(1.) A petition under Section 13 of the Hindu Marriage Act, 1955 for dissolution of marriage by a decree of divorce filed by the appellant-husband against the respondent-wife on the ground of cruelty has been dismissed by the trial Court on merits as well as on the ground of the petition having been presented few days before the expiry of one year from the date of the marriage in contravention of the provisions of Section 14(1). My learned brother Banerjee, J. has, for the reasons stated in his judgment hereinafter, upheld the decision of the trial Judge on merits. While I respectfully agree with the view of Banerjee, J. that the petition has been rightly dismissed on merits and that the alleged cruelty by the wife has not been proved. I have my doubts as to whether the provisions of Section 14(1) prohibiting the entertainment of a petition for divorce before the expiry of one year from the date of marriage is that mandatory to require compliance with mathematical precision and to warrant rejection for any and every non-compliance. The provisions of Section 14(1) are reproduced herein below :
(2.) These provisions and their counter-part in Section 29(1) of the Special Marriage Act, 1954, are not Indian innovat ons, but are the results of blind imitation, so often resorted to by us, of British Legislations. There is no corresponding provision in the Indian Divorce Act of 1869 governing the Christians or the Parsi Marriage & Divorce Act of 1936, governing the Parsis, the obvious reason being that when those legislations were enacted, we had no such provisions in the corresponding British Laws to serve as our guide or. model. These provisions were introduced in United Kingdom for the first time by the Matrimonial Causes Act of 1937, and continued to be retained in the successive Matrimonial Causes Acts of 1950, of 1965 and of 1973. These provisions came to be known as "Fair Trial to Marriage Rule", the avowed object being to prevent hasty divorce proceedings resorted to rashly and in the heat of passion and to require the spouses to give a trial to the marriage for a period of three years so that the heated passion may spend up and calm of mind is restored and marriages are maintained for the stability of the Society.

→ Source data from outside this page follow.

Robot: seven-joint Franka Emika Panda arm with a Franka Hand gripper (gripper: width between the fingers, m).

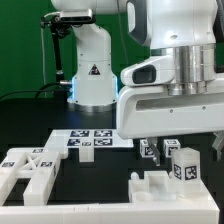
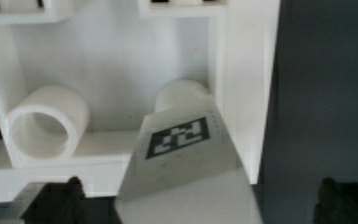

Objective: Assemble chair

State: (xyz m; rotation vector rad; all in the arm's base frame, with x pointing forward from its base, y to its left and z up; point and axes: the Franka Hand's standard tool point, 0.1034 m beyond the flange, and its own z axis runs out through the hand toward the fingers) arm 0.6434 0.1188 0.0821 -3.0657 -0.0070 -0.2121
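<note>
The chair is in loose white parts. In the exterior view a tagged cube-ended post [image 1: 185,166] stands on a blocky white piece [image 1: 160,188] at the front right, and a slotted block [image 1: 30,168] lies at the front left. My gripper [image 1: 178,150] hangs directly over the post. In the wrist view the gripper [image 2: 202,200] is open. Its dark fingertips [image 2: 60,196] stand either side of a tagged white post [image 2: 185,140], with a gap on each side. A short white cylinder [image 2: 43,122] lies beside the post inside a walled white piece [image 2: 105,50].
The marker board [image 1: 90,138] lies flat on the black table behind the parts. The robot's white base [image 1: 92,70] stands at the back, with a dark stand [image 1: 55,50] on the exterior view's left of it.
</note>
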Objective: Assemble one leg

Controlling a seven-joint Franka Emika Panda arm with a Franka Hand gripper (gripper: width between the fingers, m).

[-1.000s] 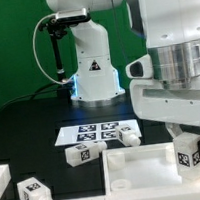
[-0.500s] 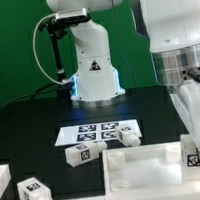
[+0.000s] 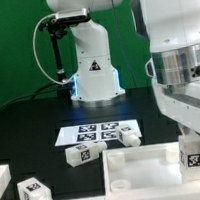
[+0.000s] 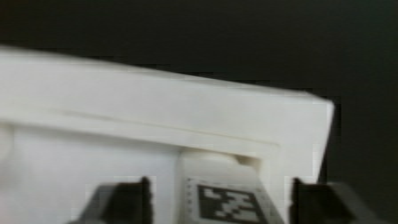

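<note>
We see the gripper (image 3: 192,150) at the exterior view's right, its two fingers pinching a leg (image 3: 192,157) with the marker tag facing the camera. The leg sits over the corner of the white tray piece (image 3: 146,165); in the wrist view the fingers (image 4: 128,200) flank the tagged leg (image 4: 222,197). Three more legs (image 3: 80,156) lie on the black table (image 3: 31,126), near the marker board (image 3: 87,133).
</note>
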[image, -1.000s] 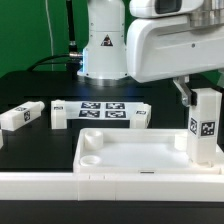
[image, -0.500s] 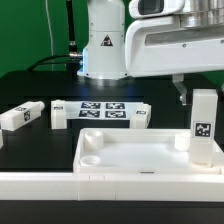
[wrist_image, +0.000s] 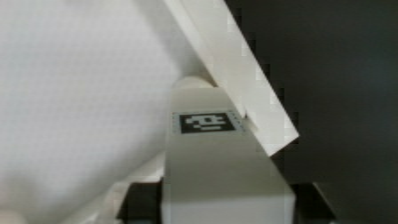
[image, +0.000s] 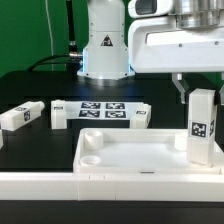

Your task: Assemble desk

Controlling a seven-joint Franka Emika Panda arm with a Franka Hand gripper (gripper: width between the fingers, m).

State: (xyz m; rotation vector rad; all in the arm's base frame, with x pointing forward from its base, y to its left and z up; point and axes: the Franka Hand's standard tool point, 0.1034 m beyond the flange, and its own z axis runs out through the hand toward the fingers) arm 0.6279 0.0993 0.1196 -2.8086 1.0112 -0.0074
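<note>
The white desk top (image: 130,150), a tray with a raised rim and round corner sockets (image: 92,138), lies at the front of the black table. My gripper (image: 203,98) is shut on a white tagged leg (image: 205,130) and holds it upright over the tray's end at the exterior view's right. I cannot tell whether its foot touches the tray. In the wrist view the leg (wrist_image: 208,140) sits between my fingers (wrist_image: 143,200), against the tray's rim (wrist_image: 231,60). Three loose legs lie behind: one at the far left (image: 20,115), one beside it (image: 58,113), one further right (image: 140,116).
The marker board (image: 100,110) lies flat behind the tray, between two of the loose legs. A low white border wall (image: 100,185) runs along the front edge. The robot's base (image: 102,50) stands at the back.
The held leg has shifted slightly to the exterior view's left and stays upright in my grip. The loose legs and the tray have not moved.
</note>
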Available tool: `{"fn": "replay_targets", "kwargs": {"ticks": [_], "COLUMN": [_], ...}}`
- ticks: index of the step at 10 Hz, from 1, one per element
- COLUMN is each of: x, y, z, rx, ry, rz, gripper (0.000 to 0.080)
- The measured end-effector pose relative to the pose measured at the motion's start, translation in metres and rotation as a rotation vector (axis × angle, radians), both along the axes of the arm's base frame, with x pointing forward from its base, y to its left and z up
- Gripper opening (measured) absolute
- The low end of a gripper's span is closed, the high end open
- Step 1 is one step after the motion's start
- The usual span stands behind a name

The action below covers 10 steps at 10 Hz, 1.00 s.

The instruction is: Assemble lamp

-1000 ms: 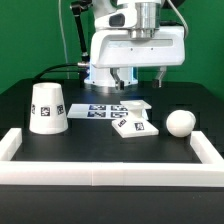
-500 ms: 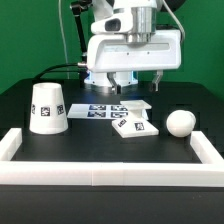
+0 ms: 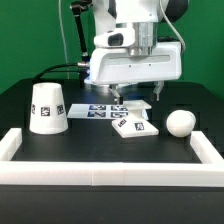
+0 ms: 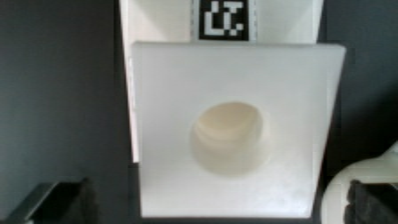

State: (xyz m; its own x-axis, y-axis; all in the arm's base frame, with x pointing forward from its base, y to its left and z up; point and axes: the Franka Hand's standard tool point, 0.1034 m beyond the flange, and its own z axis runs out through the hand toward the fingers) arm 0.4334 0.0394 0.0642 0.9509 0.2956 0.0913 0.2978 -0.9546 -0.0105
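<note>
Green cloth hangs behind a black table (image 3: 100, 150) that has a white border rail (image 3: 110, 172) along its front and sides. The lamp's three white parts lie apart from one another on it. The shade (image 3: 45, 108) stands mouth-down toward the exterior view's left, with a tag on its side. The bulb (image 3: 180, 123) rests toward the exterior view's right. The base (image 3: 133, 125) lies flat between them, just in front of the marker board (image 3: 100, 111) and turned a little askew to it.

The arm hangs over the middle of the table with the jaws spread wide and holding nothing. In the exterior view the two dark fingers (image 3: 160, 93) point down above the base's far edge, one to either side of it. I cannot tell whether they touch it.

The wrist view looks straight down on the base (image 4: 231, 90), whose round socket hole is at its centre. A dark fingertip (image 4: 54, 200) sits at each side, outside the base's edges. The marker board (image 4: 222, 18) lies beyond the base.
</note>
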Motion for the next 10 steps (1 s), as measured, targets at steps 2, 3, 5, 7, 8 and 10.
{"fn": "replay_targets", "kwargs": {"ticks": [2,3,5,7,8,10], "x": [-0.005,-0.007,-0.008,-0.009,-0.008,-0.007], "y": [0.0,0.0,0.0,-0.001,-0.001,-0.001], "z": [-0.008,-0.012,-0.016,-0.017,-0.017,-0.016], "rx": [0.0,0.0,0.0,0.0,0.0,0.0], "ry": [0.001,0.008,0.01,0.012,0.011,0.007], "rz": [0.0,0.0,0.0,0.0,0.0,0.0], "gripper": [0.0699,0.0699,0.0699,0.0699,0.0699,0.0534]}}
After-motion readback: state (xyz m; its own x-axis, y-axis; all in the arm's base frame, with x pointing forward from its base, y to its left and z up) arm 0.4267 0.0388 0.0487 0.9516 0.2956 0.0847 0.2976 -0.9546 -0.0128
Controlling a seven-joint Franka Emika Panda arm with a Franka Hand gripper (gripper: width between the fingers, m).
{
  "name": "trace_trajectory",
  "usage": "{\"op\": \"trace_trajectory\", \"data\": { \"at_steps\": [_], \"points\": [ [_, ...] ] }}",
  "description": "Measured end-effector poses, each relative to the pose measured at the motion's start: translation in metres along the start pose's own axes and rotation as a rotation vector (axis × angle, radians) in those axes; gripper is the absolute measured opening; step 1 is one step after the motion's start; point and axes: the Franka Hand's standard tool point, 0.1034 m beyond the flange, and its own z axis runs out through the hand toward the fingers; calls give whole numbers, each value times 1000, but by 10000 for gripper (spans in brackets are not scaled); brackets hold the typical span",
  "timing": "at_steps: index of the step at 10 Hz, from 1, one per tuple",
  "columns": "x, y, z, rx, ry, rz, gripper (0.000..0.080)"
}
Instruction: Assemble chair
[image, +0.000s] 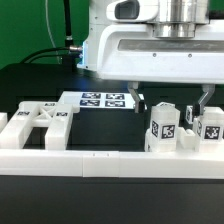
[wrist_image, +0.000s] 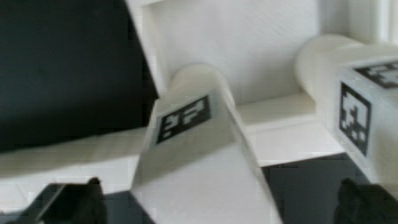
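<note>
The chair is in loose white tagged pieces. An upright block (image: 165, 126) stands on the black table at the exterior view's right, with a second block (image: 212, 126) beside it. My gripper (image: 172, 103) hangs just above the first one, open, a finger on each side. In the wrist view that tagged piece (wrist_image: 192, 130) runs down between the two dark fingertips (wrist_image: 71, 202) with a gap on either side, and my gripper (wrist_image: 222, 205) is not touching it. The other tagged piece (wrist_image: 361, 95) stands next to it. More chair pieces (image: 38, 120) lie at the exterior view's left.
The marker board (image: 105, 100) lies flat behind the gripper. A long plain white border rail (image: 90, 162) runs along the front of the table and rises at the left end. Black cables hang in front of the green backdrop.
</note>
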Motion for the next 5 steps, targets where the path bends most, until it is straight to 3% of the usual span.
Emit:
{"op": "trace_trajectory", "data": {
  "at_steps": [5],
  "points": [
    [1,5,2,-32,13,-328,619]
  ]
}}
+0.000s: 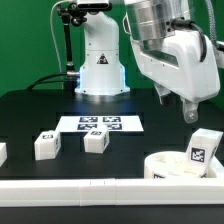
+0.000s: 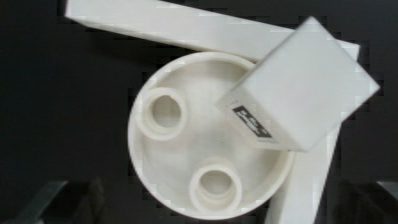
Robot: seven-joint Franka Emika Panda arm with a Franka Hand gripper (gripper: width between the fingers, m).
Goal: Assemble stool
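My fingers (image 1: 190, 112) hang spread wide and empty over the seat disc (image 1: 166, 166), at the surface's (image 1: 25, 115) near corner on the exterior view's right. The disc lies sockets-up against the border rail (image 2: 143, 25), presumably braced for insertion. One leg block (image 1: 203, 148) rests tilted across it.

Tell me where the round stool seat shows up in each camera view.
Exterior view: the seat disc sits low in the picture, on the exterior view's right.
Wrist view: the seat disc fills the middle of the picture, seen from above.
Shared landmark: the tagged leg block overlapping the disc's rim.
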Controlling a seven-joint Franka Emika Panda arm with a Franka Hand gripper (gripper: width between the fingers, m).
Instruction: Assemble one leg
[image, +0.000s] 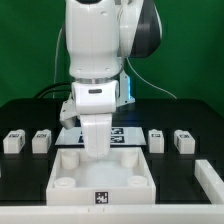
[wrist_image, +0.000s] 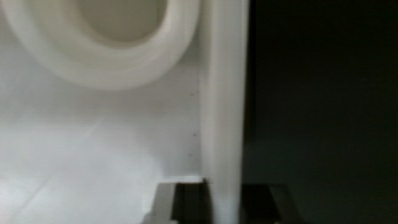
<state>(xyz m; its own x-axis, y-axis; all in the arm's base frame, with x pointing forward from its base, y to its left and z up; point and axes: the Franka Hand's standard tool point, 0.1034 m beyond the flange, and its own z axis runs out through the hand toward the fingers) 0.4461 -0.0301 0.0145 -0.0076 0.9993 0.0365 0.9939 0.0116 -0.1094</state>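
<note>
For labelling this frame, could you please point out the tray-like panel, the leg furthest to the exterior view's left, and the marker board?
tray-like panel (image: 70, 193): exterior view, on its front wall.
far-left leg (image: 14, 141): exterior view, on its tagged face.
marker board (image: 128, 134): exterior view, on its tagged surface beside the arm.

I could read no letters, numbers or brand names anywhere. The only signs were black-and-white square fiducial tags, their patterns too small to decipher. One stood on the front wall of the large white tray-like plastic panel (image: 101, 198). One stood on each of the small white blocky plastic legs (image: 13, 141) (image: 41, 140) (image: 157, 139) (image: 185, 140) on the surface. Several stood on the thin flat white marker board (image: 130, 131). My wrist view was blurred and showed nothing legible.
</note>
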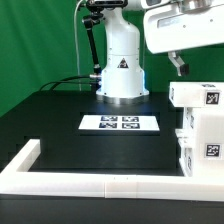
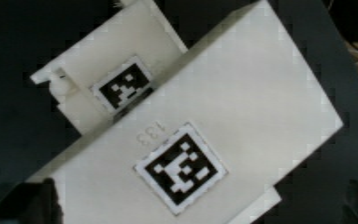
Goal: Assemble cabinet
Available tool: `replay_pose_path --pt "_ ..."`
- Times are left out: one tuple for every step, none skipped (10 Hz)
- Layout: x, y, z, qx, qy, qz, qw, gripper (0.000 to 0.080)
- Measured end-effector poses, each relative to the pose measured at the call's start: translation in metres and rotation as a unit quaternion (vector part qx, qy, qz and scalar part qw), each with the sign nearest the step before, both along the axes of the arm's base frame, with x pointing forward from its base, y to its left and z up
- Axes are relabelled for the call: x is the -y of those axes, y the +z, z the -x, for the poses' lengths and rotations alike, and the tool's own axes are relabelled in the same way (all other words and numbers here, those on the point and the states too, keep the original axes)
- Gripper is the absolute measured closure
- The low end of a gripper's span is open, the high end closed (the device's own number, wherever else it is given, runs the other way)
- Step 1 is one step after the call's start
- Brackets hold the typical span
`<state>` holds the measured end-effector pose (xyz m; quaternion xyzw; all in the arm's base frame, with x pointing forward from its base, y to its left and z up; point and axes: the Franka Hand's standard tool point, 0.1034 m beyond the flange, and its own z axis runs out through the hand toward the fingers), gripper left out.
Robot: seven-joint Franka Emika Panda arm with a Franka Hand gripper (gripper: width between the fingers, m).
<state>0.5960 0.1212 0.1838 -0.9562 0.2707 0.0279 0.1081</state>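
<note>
The white cabinet body [image 1: 197,135] stands at the exterior view's right, cut off by the picture's edge, with a marker on its side. A smaller white block [image 1: 195,95] with a marker sits on top of it. My gripper [image 1: 178,64] hangs just above and a little behind the top block, not touching it. In the wrist view two white panels fill the picture, a near one [image 2: 229,110] and a farther one [image 2: 114,65], each with a square marker. My gripper [image 2: 176,208] is above them, open and empty, its dark fingers blurred at the lower corners.
The marker board [image 1: 120,123] lies flat in the middle of the black table in front of the robot base [image 1: 122,75]. A low white border frame [image 1: 60,182] runs along the front and the exterior view's left. A green curtain hangs behind.
</note>
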Motion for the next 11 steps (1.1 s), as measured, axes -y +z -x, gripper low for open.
replay_pose_path --pt "-0.0007 -0.0002 -0.0004 0.006 0.043 0.008 0.999 0.0002" --pt "0.0001 -0.0004 -0.0005 0.013 0.073 0.008 0.997 0.0002" --pt "0.0006 -0.0006 -0.0006 0.021 0.110 0.008 0.994 0.0002" --pt "0.0008 -0.0008 -0.0003 0.030 0.153 0.010 0.988 0.0002" --pt "0.0011 -0.0014 0.0003 0.041 0.224 0.021 0.973 0.0002" --pt "0.0006 -0.0027 0.0009 0.052 0.299 0.030 0.952 0.0002" --pt "0.0006 -0.0038 0.0014 0.060 0.353 0.034 0.933 0.0002" --pt "0.0005 -0.0041 0.0015 0.064 0.407 0.042 0.910 0.0002" --pt "-0.0013 -0.0056 0.0020 0.068 0.468 0.054 0.879 0.0002" --pt "-0.0048 -0.0075 0.0031 0.069 0.515 0.064 0.852 0.0002" --pt "-0.0042 -0.0077 0.0030 0.073 0.544 0.063 0.833 0.0002"
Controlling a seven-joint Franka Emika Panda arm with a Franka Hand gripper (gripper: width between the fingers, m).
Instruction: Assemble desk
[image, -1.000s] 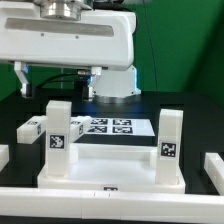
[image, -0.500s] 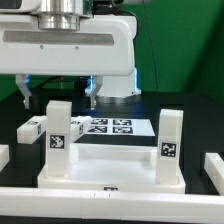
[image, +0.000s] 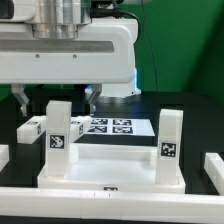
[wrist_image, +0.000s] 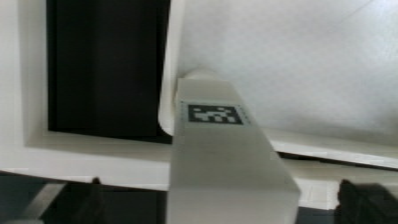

(3.) It is not easy to appreciate the objects of these provisions. The Courts have been mandated by the Legislature (vide. Section 23(2) & (3) of the Hindu Marriage Act, Section 34(2) & (3) of the Special Marriage Act and now Section 9 of the Family Courts Act, 1984), to make every endeavour to bring about reconciliation between the parties and that should go a long way to prevent rash and hasty divorces. But otherwise, a blanket interdiction against initiation of divorce proceedings may inflict unbearable miseries in a case, for example, where one spouse finds the other to suffer from virulent and incurable leprosy or veneral disease in a communicable from or to indulge in adultery and the like. And if the societies of the Christians, the Parsis and also the Muslims (whose women can also sue for divorce without any such waiting period under the Dissolution of the Muslim Marriages Act, 1939), did not break down notwithstanding the absence of any such provision in their matrimonial laws, there could have been no good reasons to import these provisions from abroad in the laws relating to Hindus and the persons marrying under the Special Marriage Act, 1954.